WHAT TO DO:
Count up the lines below containing the word "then", and give the result with no other words.

[PROVIDED INFORMATION — start]

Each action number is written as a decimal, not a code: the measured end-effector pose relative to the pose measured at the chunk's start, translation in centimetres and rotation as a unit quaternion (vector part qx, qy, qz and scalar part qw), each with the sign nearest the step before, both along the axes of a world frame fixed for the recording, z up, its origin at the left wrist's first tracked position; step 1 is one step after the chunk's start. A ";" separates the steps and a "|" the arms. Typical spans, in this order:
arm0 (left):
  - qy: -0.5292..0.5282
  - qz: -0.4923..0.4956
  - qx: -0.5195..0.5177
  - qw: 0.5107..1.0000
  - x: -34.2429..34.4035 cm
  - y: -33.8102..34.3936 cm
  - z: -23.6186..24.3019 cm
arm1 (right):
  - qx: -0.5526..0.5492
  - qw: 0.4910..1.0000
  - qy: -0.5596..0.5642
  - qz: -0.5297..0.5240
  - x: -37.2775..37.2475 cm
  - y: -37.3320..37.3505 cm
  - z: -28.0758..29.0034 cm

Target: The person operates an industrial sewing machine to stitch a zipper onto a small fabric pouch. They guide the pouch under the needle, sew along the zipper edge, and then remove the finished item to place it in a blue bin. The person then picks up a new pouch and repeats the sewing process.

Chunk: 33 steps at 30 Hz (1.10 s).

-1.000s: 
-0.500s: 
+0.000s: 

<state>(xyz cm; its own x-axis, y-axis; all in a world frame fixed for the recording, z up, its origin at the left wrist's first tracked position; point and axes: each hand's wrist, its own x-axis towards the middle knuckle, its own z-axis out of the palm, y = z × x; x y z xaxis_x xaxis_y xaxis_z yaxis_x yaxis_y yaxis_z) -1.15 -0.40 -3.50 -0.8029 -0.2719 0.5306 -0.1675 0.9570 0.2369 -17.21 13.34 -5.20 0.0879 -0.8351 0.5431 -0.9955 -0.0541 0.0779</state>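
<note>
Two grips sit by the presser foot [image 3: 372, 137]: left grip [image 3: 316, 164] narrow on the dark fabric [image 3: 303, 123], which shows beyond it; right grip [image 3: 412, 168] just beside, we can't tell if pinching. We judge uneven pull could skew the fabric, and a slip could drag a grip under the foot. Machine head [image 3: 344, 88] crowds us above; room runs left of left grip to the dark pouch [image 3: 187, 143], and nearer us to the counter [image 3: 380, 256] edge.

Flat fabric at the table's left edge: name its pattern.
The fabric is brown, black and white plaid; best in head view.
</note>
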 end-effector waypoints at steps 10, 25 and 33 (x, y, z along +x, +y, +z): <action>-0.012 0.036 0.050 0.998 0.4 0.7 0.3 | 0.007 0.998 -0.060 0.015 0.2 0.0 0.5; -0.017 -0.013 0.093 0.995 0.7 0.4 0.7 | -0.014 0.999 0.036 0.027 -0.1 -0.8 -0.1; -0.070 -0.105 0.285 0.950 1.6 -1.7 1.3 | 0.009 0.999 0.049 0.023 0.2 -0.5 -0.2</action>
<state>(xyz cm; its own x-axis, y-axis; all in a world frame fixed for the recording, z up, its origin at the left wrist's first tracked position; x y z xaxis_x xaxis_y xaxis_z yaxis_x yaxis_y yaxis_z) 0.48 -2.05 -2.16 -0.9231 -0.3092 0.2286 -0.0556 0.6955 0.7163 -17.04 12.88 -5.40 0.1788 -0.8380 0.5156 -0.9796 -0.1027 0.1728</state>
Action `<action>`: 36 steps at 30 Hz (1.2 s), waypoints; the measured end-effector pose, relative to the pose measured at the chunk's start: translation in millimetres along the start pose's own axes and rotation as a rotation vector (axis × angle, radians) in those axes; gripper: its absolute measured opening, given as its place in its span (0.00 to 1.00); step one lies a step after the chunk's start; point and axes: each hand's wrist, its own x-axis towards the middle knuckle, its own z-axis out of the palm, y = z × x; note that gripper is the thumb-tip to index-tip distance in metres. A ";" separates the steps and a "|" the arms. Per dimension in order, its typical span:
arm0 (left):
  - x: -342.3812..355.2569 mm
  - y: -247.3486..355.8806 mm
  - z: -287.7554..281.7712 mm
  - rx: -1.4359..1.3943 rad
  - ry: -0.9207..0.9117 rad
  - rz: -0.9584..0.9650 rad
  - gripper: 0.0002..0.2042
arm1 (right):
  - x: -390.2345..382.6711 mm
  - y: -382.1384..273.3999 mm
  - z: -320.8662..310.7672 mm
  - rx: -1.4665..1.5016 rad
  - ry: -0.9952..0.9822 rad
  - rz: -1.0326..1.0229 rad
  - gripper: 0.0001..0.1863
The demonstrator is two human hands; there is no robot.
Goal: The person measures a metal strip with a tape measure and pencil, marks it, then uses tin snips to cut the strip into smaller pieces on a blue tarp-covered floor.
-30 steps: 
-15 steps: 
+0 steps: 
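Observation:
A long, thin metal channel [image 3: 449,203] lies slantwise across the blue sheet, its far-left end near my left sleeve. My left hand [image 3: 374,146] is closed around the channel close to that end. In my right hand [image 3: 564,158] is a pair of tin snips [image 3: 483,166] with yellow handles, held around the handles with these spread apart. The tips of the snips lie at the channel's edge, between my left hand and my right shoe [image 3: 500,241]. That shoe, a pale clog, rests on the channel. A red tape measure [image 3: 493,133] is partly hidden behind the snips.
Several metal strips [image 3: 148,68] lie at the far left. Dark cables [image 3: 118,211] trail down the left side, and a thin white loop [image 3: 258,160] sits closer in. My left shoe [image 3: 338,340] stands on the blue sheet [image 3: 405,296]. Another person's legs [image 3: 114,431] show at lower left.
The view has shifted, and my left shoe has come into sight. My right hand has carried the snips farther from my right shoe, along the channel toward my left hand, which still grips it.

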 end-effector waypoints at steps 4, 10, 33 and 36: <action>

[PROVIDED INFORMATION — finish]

WRITTEN ANSWER:
2